Clare cannot afford to let me leave.
My heart is beating very, very hard in my chest, so hard that I feel strange and light-headed, as if I might fall. I stand up, unsteadily, holding my cup, and I stagger and drop it. Clare reaches for it, trying to grab it before it spills, but her gloved fingers fumble on the china, and the cup slips from between her fingers and skitters across the coffee table.
And as the dregs spill out across the glass top I see … I see the white residue at the bottom of the cup. Not sugar – that had all dissolved. But something else. Something that made the tea taste even worse than usual.
I understand now. I understand my light-headedness. I understand why Clare has said so much, has allowed me to get this far. And I understand, oh God, I understand the gloves.
She looks down at the cup, and then up at me.
‘Oops,’ she says. And then she smiles.
33
FOR A MOMENT I do nothing. I just stand there staring stupidly at the cup, feeling the lethargy in my arms and legs, and the swirling confusion in my head that prevented me from noticing the effects of the drug before. What are they? Painkillers? Sleeping pills?
I stand there, swaying, trying to get myself together. Trying to balance.
And then I stumble towards the door.
I am not quick. I am slow – nightmarishly slow.
But as Clare leaps towards me, her battered limbs don’t quite obey. Her foot catches in the rug and she comes crashing down, her hip smacking into the wickedly sharp edge of the coffee table. She gives a scream that sets the echoes in the hallway ringing, and makes my already spinning head feel even stranger – and I stagger into the hallway.
I am struggling with the lock of the front door – the lock that seemed so simple and straightforward just a couple of hours ago. My fingers are slipping – the lock won’t turn – and then I have done it, and I am out, snapping through the flimsy police tape into the blessedly cold, fresh air.
My limbs feel like rubber and my head is sick and dizzy.
But this is what I do. I run. I can do this.
I take a step. And then another. And another and another. And then the forest swallows me up.
It is incredibly, indescribably dark. But I cannot stop.
The air is cold in my face and the shapes of the trees are black against black. They rear out of the chilly dark and I dodge and weave, ducking under branches, my hands held out to protect my face.
Bracken and brambles catch at my shins, ripping at the skin, but my legs are numb and cold and I hardly feel the slashes, only the tearing thorns holding me back.
It is my nightmare. Only this time it’s not James I’m trying to save – it’s myself.
Behind me I hear the slam of a car door, and an engine revving. Full-beam headlights glimmer through the tree trunks, sweeping round in a great curve as the car does a slow U-turn and then begins to bump down the rutted drive.
The drive goes round in long curves, so as not to climb the hill too steeply. The woodland footpath is direct. If I run fast, I can do this. I can get to the road before Clare. And then what?

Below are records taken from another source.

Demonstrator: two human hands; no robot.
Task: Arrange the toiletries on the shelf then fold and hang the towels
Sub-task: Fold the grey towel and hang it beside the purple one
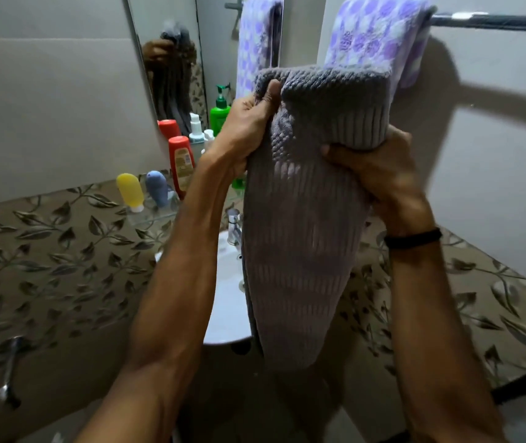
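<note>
The folded grey towel (pixel 303 235) is held up at the centre of the view, its thick doubled top edge raised in front of the wall and its long ribbed body hanging down over the sink (pixel 226 298). The left hand (pixel 248 129) grips the towel's upper left corner, thumb pressed up against the fold. The right hand (pixel 380 174) clutches the right side just under the fold, fingers curled into the cloth; a black band (pixel 413 238) circles that wrist.

Just beyond the grey towel's top, a purple patterned towel (pixel 373 36) is draped over the rail (pixel 495 22), which runs off to the right along the far wall.

To the left, a glass shelf (pixel 156 215) carries a yellow bottle (pixel 130 191), a blue bottle (pixel 156 188) beside it and a taller red bottle (pixel 181 164) further right. A green pump bottle (pixel 220 113) shows beyond the left forearm, though it may be a reflection in the mirror (pixel 165 59). A chrome tap (pixel 234 225) stands at the sink's far edge.
</note>
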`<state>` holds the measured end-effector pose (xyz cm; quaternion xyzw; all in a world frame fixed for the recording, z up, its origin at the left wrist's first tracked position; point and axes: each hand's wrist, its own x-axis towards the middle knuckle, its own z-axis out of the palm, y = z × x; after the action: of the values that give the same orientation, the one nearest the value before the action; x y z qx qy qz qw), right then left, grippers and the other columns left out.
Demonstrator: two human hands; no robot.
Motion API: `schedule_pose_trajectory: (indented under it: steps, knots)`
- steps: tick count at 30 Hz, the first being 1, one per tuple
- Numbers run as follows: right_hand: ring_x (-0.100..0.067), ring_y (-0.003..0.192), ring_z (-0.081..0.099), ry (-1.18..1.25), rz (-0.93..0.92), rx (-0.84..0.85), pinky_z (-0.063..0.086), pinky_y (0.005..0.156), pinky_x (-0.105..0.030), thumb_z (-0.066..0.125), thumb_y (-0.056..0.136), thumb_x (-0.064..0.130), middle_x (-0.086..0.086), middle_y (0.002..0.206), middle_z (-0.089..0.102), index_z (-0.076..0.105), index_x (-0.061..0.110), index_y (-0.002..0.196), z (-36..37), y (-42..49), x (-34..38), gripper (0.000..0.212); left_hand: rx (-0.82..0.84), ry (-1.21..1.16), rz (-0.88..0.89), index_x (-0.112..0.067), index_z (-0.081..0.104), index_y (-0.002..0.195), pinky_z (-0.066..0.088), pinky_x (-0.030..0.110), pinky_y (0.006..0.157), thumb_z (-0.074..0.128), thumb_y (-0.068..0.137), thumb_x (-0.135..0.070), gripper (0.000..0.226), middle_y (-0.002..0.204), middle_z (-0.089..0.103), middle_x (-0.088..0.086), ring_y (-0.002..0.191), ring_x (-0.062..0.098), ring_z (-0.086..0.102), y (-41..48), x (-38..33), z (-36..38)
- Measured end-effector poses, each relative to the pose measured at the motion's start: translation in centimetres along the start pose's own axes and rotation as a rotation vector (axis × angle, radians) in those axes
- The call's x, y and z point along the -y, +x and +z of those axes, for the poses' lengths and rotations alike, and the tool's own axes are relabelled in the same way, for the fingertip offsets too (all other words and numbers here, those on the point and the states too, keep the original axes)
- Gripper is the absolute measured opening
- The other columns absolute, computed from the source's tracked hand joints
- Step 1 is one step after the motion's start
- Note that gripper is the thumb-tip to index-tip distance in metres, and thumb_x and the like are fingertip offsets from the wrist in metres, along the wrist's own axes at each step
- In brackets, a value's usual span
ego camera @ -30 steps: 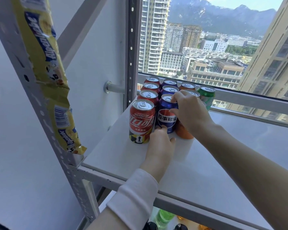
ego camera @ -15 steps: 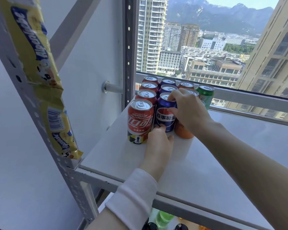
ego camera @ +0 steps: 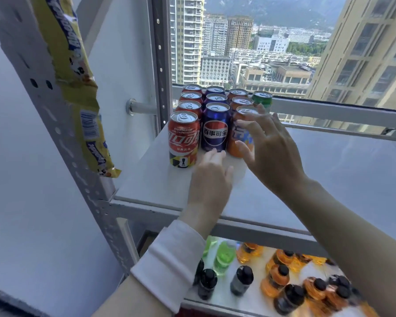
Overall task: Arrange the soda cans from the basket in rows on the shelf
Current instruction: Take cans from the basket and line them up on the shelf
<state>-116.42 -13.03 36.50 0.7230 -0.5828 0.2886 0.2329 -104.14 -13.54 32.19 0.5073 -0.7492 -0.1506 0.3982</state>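
Aligning the front cans point(ego camera: 215, 131) mid-frame; left hand point(ego camera: 212, 177) and right hand point(ego camera: 272, 152) fingers wide, empty. Next probably extends the green can point(ego camera: 262, 100) row.

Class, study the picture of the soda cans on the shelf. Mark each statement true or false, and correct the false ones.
1. Four red cans stand in one line. True.
2. The right hand is clenched in a fist. False: it is open, fingers spread, at the front orange can.
3. Only one green can stands on the shelf. True.
4. The left hand lifts the green can. False: it lies flat on the shelf, holding nothing.
5. Bottles stand on the level below. True.
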Motion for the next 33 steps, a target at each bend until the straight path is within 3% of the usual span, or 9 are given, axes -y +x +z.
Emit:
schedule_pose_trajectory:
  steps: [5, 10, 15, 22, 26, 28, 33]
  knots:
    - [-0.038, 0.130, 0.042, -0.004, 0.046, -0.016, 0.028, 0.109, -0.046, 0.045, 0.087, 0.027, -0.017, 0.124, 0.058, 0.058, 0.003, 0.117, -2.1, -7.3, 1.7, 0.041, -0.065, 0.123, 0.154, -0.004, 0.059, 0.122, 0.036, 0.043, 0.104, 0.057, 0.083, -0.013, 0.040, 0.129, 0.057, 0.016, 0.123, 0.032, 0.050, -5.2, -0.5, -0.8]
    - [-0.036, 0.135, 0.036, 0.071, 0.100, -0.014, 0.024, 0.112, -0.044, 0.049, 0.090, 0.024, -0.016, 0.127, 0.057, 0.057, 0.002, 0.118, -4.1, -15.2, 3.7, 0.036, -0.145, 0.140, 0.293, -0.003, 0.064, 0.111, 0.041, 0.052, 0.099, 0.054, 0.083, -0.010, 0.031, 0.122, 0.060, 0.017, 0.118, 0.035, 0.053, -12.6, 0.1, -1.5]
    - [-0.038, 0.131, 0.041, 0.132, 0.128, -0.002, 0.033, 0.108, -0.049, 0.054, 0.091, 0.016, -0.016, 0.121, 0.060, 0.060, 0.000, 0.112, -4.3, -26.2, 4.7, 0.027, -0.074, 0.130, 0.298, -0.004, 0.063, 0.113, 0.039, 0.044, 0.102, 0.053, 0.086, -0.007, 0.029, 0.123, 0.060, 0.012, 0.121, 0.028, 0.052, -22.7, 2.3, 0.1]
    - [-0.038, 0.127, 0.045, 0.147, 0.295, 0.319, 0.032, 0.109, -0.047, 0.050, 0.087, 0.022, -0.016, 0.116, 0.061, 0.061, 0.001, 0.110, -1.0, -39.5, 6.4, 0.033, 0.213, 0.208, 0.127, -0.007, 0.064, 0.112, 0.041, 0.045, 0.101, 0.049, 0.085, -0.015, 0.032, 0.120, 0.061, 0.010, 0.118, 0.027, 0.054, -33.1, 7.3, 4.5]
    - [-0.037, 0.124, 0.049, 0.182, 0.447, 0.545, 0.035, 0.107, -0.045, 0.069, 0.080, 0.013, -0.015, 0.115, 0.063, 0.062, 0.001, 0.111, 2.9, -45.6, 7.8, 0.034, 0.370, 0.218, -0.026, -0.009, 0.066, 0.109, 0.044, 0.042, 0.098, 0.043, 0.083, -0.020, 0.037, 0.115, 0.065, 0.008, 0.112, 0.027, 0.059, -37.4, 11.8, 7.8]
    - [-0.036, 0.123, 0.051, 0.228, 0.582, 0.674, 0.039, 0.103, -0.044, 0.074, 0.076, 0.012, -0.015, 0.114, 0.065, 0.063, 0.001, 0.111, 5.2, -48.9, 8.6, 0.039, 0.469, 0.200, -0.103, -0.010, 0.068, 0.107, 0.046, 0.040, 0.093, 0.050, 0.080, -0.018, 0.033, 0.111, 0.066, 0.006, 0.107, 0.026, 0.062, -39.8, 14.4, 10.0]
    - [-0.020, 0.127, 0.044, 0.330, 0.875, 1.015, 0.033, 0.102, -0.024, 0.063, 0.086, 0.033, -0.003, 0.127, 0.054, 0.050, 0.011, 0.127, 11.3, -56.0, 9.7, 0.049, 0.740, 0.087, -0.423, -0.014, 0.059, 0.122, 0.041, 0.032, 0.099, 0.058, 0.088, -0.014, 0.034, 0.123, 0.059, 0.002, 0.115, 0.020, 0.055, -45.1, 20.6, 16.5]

But I cannot think about that. My breath sobs between my gritted teeth and I force my shaking muscles to work harder, faster.
I just want to live.
I’m gaining speed. The path runs downhill more steeply here, and my muscles aren’t forcing me on now, but trying to check my headlong rush. I leap a fallen branch, and a badger’s sett, a dark hole in the pale scattered snow – and then, with a suddenness that punches the breath out of me, I smack into a tree.
I fall onto my hands and knees in the snow, my head ringing in agony. My nose is streaming blood – I can see it dripping into the snow as I pant and pant, and when I touch Nina’s cardigan, the front is dark and soaked with gore. I shake my head, trying to clear the shards and sparks shooting across my vision, and the blood spatters across the clearing.
I can’t stop. My only chance is to get to the road before Clare can cut me off. I steady myself, one hand on the tree trunk, trying to overcome the sick dizziness, and then I begin to run again.
As I run, pictures shoot through my head, sudden flashes, like a landscape illuminated by lightning.
Clare, in her wellies, slipping quietly out of the house in the early morning to send those texts from my phone, from the point in the forest where reception kicked in, leaving her footsteps in the snow for me to find.
Clare – waiting until Nina was safely gone, and then driving off into the dark – to what? To park quietly in a lay-by, and wait for James to bleed to death?
Clare – her face white in the moonlight, stiff with shock, as I burst out of the forest in front of the car, screaming at her to stop, let me in.